* _Work to be completed_
Find and copy each line of the data that includes "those".

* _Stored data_
- - -

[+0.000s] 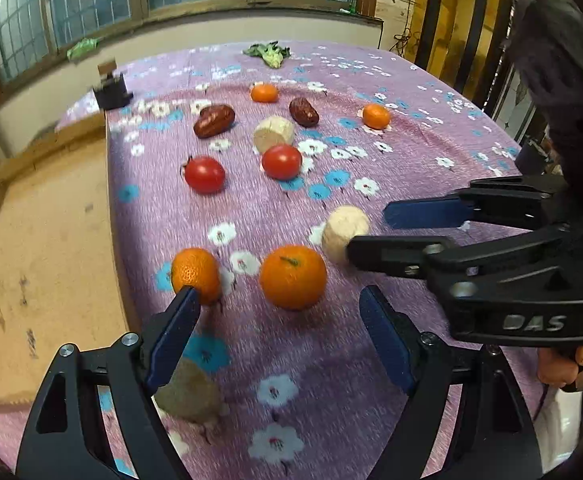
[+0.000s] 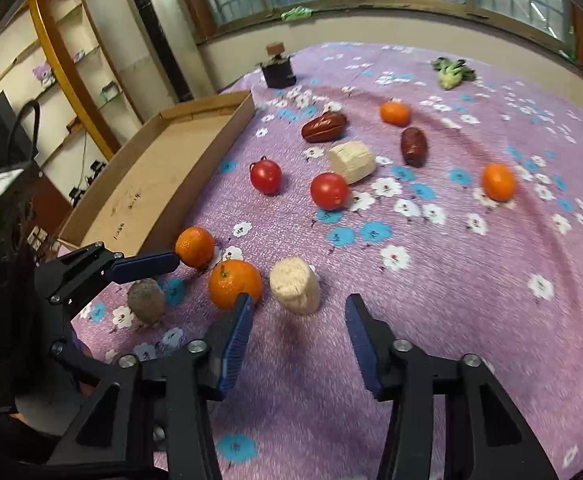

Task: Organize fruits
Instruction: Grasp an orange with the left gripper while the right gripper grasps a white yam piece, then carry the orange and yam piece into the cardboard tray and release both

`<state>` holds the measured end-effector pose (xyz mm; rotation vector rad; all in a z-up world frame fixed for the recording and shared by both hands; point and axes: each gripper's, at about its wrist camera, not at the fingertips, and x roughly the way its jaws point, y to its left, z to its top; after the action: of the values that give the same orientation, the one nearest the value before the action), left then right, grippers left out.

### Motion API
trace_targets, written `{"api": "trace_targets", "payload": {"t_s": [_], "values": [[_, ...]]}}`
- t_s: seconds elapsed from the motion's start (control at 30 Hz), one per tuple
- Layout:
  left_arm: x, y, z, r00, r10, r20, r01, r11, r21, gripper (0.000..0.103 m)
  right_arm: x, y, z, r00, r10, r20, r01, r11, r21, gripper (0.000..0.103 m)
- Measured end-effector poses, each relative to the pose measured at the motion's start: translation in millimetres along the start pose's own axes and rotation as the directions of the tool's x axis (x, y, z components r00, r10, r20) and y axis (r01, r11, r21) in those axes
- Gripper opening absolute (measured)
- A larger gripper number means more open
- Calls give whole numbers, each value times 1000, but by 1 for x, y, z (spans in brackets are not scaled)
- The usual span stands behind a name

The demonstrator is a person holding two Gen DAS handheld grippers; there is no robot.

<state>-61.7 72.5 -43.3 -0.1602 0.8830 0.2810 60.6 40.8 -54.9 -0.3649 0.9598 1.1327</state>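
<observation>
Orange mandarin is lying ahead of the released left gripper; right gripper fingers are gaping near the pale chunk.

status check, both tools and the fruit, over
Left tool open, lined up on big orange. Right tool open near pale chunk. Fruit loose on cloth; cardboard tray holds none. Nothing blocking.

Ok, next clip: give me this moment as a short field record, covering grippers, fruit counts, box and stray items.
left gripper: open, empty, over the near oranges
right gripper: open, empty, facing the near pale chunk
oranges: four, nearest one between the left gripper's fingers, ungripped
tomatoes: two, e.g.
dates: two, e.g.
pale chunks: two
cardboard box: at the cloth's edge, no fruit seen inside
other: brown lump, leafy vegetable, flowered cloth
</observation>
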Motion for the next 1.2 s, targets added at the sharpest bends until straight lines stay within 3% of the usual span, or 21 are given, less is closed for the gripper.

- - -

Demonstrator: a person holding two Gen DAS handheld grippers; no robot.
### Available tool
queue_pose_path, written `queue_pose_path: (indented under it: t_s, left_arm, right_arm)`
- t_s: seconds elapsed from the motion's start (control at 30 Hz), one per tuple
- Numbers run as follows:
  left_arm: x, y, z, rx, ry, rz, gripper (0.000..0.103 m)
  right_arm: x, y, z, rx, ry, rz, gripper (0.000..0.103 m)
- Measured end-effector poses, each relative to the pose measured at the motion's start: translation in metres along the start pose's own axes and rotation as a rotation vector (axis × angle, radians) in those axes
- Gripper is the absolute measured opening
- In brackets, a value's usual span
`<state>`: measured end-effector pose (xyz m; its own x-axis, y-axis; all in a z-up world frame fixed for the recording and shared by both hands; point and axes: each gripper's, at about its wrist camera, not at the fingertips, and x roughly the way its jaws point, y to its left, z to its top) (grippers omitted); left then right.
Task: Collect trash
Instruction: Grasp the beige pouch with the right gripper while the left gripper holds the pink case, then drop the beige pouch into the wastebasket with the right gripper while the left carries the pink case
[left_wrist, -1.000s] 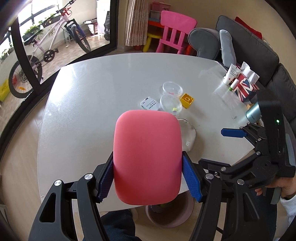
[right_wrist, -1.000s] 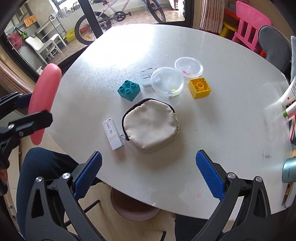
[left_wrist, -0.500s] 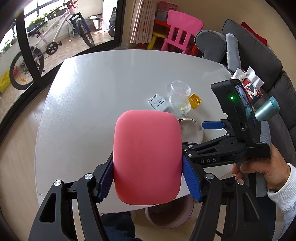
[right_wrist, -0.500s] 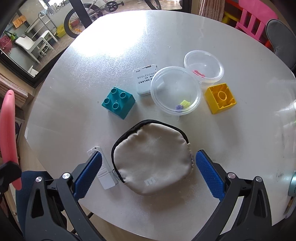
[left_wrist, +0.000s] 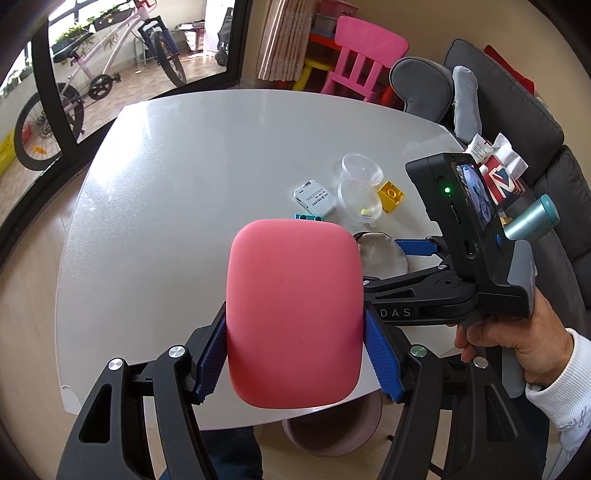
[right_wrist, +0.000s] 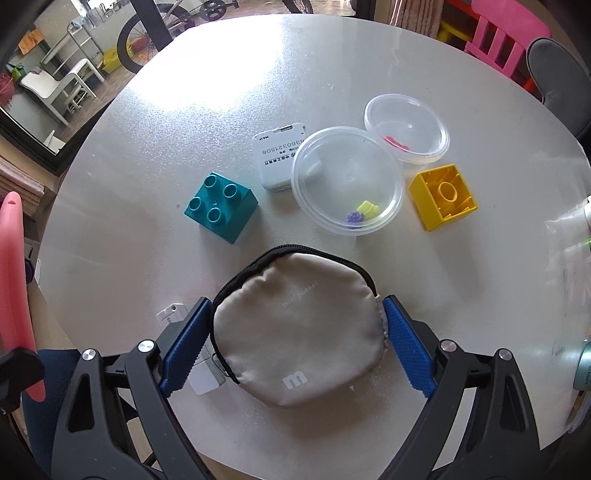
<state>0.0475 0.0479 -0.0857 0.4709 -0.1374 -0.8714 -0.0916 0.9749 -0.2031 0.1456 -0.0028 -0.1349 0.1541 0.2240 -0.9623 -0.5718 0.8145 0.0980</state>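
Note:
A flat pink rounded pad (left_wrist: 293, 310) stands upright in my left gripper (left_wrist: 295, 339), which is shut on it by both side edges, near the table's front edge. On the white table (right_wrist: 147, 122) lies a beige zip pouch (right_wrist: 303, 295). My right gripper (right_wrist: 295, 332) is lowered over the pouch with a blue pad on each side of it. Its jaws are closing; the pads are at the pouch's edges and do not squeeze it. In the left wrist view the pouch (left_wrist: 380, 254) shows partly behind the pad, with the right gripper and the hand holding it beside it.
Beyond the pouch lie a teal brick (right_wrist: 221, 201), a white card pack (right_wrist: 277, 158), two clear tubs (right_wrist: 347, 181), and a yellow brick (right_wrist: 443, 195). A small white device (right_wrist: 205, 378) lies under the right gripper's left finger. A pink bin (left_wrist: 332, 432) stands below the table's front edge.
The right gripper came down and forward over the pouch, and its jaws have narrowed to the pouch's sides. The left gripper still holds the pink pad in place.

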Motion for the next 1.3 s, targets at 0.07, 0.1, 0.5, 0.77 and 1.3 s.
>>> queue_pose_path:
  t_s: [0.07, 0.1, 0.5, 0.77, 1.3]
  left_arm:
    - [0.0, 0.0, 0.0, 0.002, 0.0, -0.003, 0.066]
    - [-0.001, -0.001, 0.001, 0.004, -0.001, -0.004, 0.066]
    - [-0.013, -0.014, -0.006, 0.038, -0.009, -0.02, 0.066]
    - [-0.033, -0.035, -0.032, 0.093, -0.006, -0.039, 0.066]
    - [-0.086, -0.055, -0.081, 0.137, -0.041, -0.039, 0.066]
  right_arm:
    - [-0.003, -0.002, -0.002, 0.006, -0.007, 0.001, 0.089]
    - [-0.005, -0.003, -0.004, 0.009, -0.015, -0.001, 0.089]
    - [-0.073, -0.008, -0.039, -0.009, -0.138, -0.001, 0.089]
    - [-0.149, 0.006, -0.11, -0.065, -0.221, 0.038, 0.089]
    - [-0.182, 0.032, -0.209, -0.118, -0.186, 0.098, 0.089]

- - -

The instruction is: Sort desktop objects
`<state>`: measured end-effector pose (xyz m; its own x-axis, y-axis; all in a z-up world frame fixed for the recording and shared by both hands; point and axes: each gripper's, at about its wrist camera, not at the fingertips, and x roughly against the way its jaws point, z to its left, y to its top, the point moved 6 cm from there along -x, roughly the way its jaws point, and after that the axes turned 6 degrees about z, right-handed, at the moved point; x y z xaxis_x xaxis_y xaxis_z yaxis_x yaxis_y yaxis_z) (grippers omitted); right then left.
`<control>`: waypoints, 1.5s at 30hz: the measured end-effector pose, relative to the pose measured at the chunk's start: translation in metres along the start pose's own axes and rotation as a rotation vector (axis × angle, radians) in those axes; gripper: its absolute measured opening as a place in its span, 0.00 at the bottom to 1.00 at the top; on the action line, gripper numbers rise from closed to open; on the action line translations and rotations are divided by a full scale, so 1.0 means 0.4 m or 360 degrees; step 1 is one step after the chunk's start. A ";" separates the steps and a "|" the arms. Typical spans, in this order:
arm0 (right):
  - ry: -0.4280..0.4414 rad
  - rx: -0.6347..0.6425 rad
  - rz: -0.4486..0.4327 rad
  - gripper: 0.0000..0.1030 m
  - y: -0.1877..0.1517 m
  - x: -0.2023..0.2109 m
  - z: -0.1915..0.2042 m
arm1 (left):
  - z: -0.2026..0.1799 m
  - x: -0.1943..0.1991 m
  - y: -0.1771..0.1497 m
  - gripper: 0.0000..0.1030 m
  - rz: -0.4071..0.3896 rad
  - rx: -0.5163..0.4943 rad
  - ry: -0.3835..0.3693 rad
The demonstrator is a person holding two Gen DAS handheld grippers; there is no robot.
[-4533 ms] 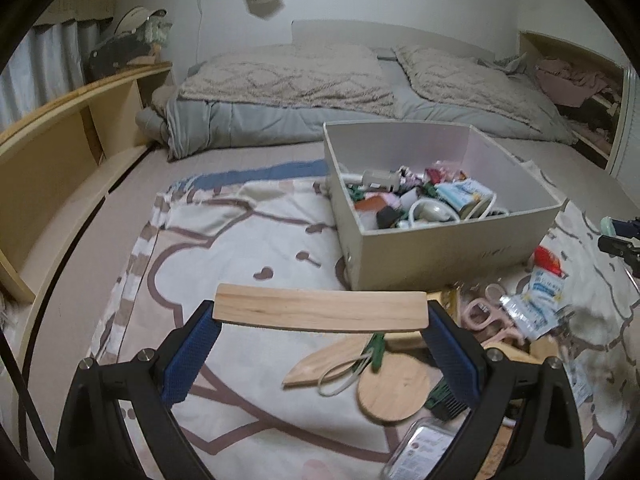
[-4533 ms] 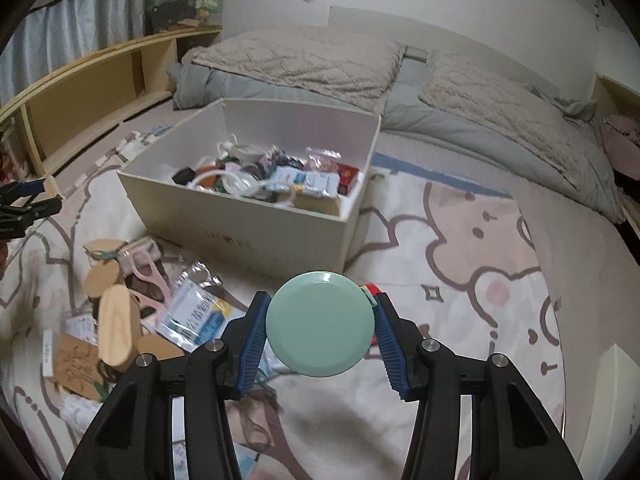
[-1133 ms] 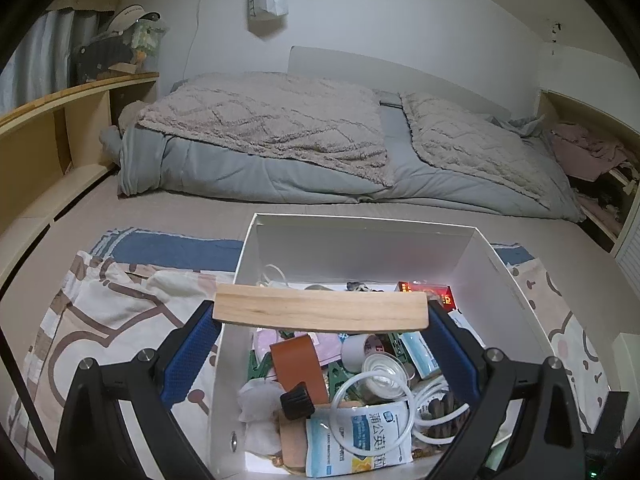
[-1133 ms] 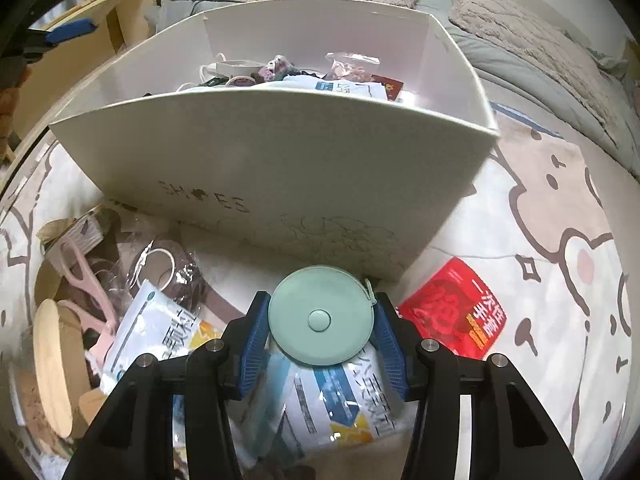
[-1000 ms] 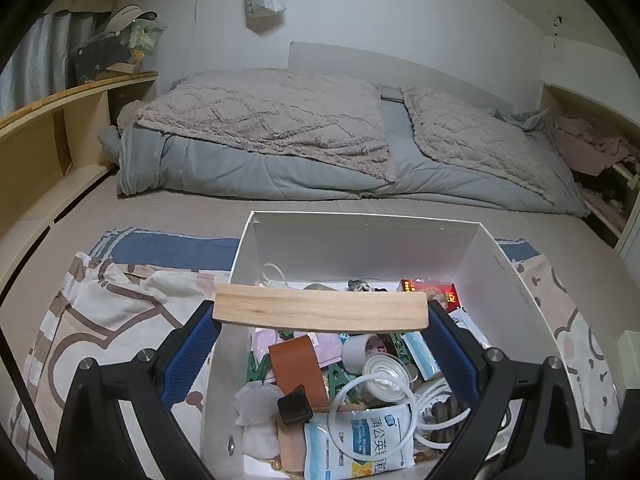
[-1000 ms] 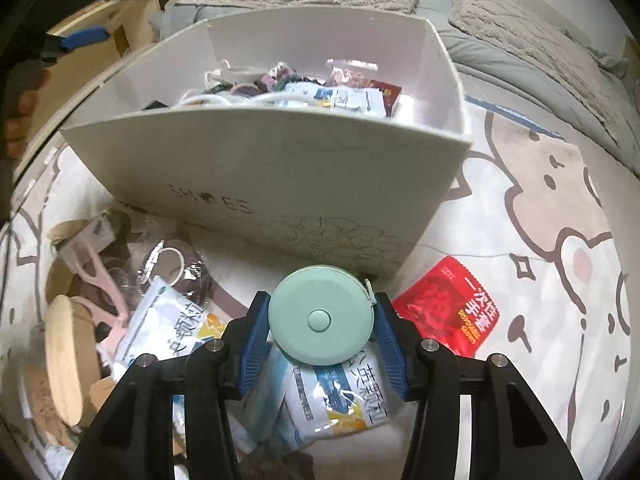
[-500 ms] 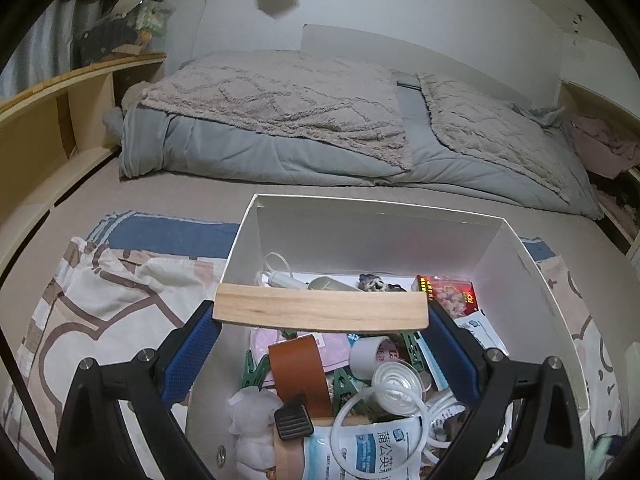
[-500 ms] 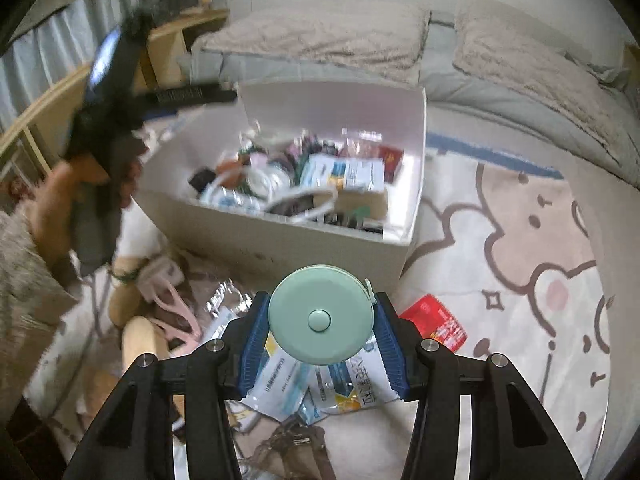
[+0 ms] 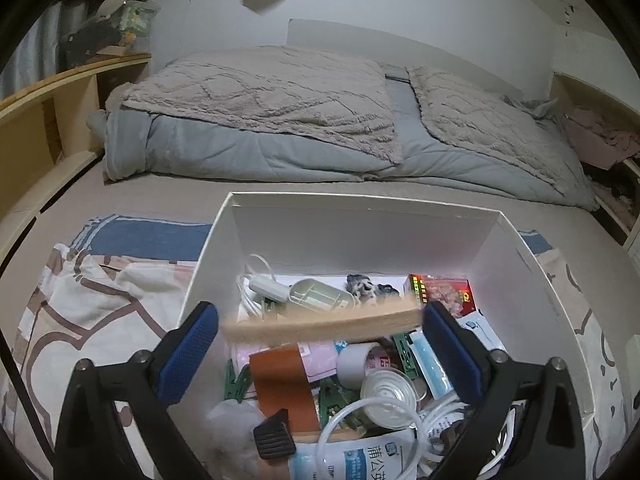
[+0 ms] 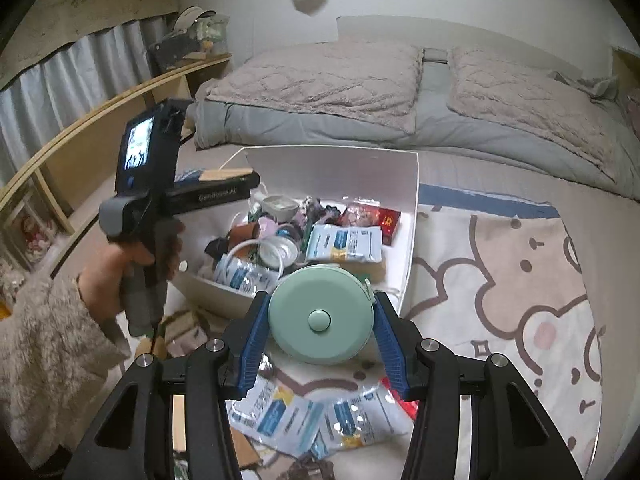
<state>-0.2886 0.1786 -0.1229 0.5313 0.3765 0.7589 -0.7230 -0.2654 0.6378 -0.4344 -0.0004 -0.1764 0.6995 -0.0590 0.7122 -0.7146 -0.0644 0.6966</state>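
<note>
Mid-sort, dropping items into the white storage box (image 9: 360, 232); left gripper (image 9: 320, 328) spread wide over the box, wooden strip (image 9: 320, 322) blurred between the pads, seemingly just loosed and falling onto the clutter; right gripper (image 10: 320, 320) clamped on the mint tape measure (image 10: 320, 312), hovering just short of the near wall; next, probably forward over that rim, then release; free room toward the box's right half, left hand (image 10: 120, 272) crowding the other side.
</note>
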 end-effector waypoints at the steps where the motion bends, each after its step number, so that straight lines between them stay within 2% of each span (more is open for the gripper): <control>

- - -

* _Written solution_
- Measured end-effector poses, each relative to the pose measured at the motion's start: translation in millimetres along the start pose's own axes and rotation as the directions of the tool's x axis (x, y, z components r00, r10, r20) and y axis (r01, r11, r21) in those axes
- Measured end-effector poses, each relative to the pose measured at the motion's start: translation in metres along the start pose's own axes and rotation as a rotation vector (axis × angle, radians) in those axes
`<control>`: waypoints, 1.5s at 30hz: the measured end-effector pose, relative to the pose measured at the chunk's start: translation in metres along the start pose's own axes and rotation as a rotation vector (axis × angle, radians) in those axes; gripper: its absolute measured opening as a place in its span, 0.00 at the bottom to 1.00 at the top; on the action line, gripper numbers rise from closed to open; on the action line translations and rotations are divided by a full scale, so 1.0 means 0.4 m or 360 degrees; step 1 is one step after the chunk's start. A ";" separates the steps and a "|" the arms. Typical spans, in this order:

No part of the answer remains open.